* _Exercise details_:
Carry none of the pictures over; write out the complete data exactly.

* _Information shown_:

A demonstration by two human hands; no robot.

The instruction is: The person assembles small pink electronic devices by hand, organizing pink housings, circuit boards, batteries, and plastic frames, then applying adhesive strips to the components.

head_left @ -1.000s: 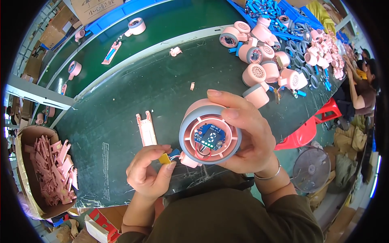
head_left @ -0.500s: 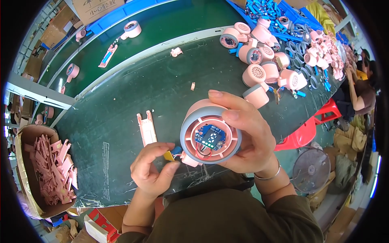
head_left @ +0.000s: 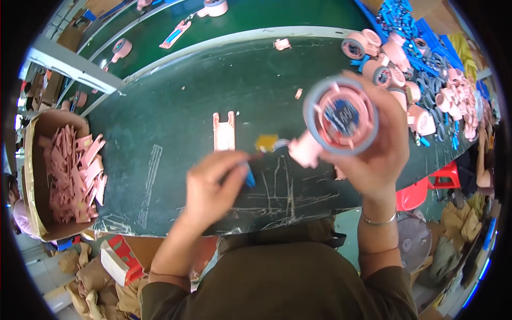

* _Result below_:
A demonstration by two human hands; no robot.

The instruction is: The person assembles small pink electronic devices by hand, organizing pink housings, circuit boards, batteries, and plastic frames, then applying adhesive strips to the components.

head_left @ -1.000s: 
head_left @ -0.500s: 
head_left @ +0.000s: 

Nothing else is required for this exercise.